===== DATA PROVIDED
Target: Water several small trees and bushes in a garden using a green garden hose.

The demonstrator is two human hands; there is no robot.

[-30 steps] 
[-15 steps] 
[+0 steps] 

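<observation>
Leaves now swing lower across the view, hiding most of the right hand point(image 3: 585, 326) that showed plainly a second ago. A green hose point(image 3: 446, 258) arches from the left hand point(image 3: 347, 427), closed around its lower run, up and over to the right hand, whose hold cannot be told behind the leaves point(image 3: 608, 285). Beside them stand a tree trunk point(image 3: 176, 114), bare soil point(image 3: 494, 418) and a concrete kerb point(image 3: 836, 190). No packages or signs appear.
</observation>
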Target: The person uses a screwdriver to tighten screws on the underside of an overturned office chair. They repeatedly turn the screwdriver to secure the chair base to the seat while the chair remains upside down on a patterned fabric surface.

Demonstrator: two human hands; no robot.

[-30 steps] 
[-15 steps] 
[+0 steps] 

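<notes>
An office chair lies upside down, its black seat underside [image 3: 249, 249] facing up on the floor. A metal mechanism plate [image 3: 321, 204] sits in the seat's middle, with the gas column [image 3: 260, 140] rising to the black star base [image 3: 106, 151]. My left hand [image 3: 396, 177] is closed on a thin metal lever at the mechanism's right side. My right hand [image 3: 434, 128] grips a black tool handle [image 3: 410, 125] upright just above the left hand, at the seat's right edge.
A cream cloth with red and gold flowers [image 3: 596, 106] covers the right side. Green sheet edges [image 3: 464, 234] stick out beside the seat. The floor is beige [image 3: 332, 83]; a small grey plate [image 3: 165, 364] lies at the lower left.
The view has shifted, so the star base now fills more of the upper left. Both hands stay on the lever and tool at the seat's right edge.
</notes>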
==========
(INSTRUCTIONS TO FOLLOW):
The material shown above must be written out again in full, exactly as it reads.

(SOLUTION FOR THIS PROBLEM):
Target: Water several small trees and bushes in a garden using a green garden hose.

The demonstrator is two human hands; there is no robot.

[-30 steps] 
[-15 steps] 
[+0 steps] 

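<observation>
Leaves now swing lower across the view, hiding most of the right hand point(image 3: 585, 326) that showed plainly a second ago. A green hose point(image 3: 446, 258) arches from the left hand point(image 3: 347, 427), closed around its lower run, up and over to the right hand, whose hold cannot be told behind the leaves point(image 3: 608, 285). Beside them stand a tree trunk point(image 3: 176, 114), bare soil point(image 3: 494, 418) and a concrete kerb point(image 3: 836, 190). No packages or signs appear.
</observation>
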Target: The person uses a screwdriver to tighten screws on the underside of an overturned office chair. They repeatedly turn the screwdriver to secure the chair base to the seat while the chair remains upside down on a patterned fabric surface.

Demonstrator: two human hands; no robot.

[-30 steps] 
[-15 steps] 
[+0 steps] 

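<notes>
An office chair lies upside down, its black seat underside [image 3: 249, 249] facing up on the floor. A metal mechanism plate [image 3: 321, 204] sits in the seat's middle, with the gas column [image 3: 260, 140] rising to the black star base [image 3: 106, 151]. My left hand [image 3: 396, 177] is closed on a thin metal lever at the mechanism's right side. My right hand [image 3: 434, 128] grips a black tool handle [image 3: 410, 125] upright just above the left hand, at the seat's right edge.
A cream cloth with red and gold flowers [image 3: 596, 106] covers the right side. Green sheet edges [image 3: 464, 234] stick out beside the seat. The floor is beige [image 3: 332, 83]; a small grey plate [image 3: 165, 364] lies at the lower left.
The view has shifted, so the star base now fills more of the upper left. Both hands stay on the lever and tool at the seat's right edge.
</notes>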

No additional output will be produced.